Operator: Good morning and welcome to PGT Innovations second quarter 2022 earnings conference call. All participants are in listen-only mode. Today's call is being recorded. I'd now like to turn the conference over to PGT Innovations senior vice president of corporate development and treasurer, Brad West. Please go ahead.

Brad West: Thank you. Good morning. And welcome to the PGT Innovations second quarter 2022 investor conference call. With me on the call today, our president and CEO, Jeff Jackson, and our chief financial officer, John Kunz. In the investor section of our company website, you'll find the earnings press release issued earlier today, as well as the slide presentation we have posted to accompany today's discussion. This webcast is being recorded and will be available for replay on the company's website. Before we begin our prepared remarks, please direct your attention to the disclosure statement on slide two of the presentation, as well as the disclaimers included in the earnings press release and our SEC filings that discuss forward looking statements.

Today's remarks contain forward-looking statements, including statements about our 2022 financial performance outlook. Those statements involve risks, uncertainties, and other factors that could cause actual results to differ materially. Additional information on factors that could cause actual results to differ from expected results is available on the company's most recent SEC filings.

Additionally, on slide three, note that report results using non-gaap financial measures, which we believe provide additional information to help investors compare performance between reporting periods. Our reconciliation to the most directly comparable gaap measures is included in the tables attached to the earnings release and the slide presentation appendix. At this time, I will now hand over the call to our company CEO and president, Jeff Jackson.
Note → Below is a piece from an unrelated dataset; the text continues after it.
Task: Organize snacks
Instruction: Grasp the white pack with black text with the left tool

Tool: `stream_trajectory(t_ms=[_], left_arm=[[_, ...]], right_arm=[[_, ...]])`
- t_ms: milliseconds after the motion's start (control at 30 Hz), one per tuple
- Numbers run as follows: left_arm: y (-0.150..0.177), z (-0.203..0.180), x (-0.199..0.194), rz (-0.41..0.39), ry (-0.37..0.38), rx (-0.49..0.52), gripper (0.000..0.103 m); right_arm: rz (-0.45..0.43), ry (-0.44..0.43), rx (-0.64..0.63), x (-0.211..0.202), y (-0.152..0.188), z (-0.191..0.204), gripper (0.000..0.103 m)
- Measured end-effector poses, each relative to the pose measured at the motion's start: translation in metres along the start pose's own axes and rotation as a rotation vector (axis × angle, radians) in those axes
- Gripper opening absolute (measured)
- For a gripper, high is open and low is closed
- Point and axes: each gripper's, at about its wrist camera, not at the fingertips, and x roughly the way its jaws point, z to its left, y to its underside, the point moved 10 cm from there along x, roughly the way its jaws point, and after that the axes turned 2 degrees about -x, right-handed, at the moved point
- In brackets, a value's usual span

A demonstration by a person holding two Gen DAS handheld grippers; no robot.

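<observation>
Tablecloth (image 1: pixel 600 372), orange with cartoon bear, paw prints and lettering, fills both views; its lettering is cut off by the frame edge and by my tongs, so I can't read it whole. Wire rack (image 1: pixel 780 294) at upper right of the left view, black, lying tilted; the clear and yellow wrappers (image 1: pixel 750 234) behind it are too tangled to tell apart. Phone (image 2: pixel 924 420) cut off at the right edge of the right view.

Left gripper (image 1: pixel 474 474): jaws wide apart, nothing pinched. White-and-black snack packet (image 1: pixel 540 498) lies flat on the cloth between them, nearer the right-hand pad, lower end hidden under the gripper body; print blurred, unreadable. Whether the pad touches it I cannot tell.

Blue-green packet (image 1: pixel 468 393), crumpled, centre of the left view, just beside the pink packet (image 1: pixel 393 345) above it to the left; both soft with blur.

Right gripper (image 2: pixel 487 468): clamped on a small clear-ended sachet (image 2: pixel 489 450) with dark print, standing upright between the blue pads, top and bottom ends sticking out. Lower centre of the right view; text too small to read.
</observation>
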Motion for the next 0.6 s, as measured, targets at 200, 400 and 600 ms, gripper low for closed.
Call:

Jeff Jackson: Thank you, Brad. And good morning, everyone. And thank you for joining us on today's call. Our very strong financial results was a Testament to PGT Innovation's value proposition and our team's ability to execute on a number of challenges over the past 12 months. These challenges included labor, capacity and supply chain constraints. However, we stayed focused on executing our long-term strategy of adding talent, effectively scaling our operations and investing our cash flow in growing markets. Let's discuss today's key messages for the quarter on slide four. We achieved record second quarter results as revenues of $407 million surpassed both prior year and our internal forecast. Multiple drivers during the quarter led to these results.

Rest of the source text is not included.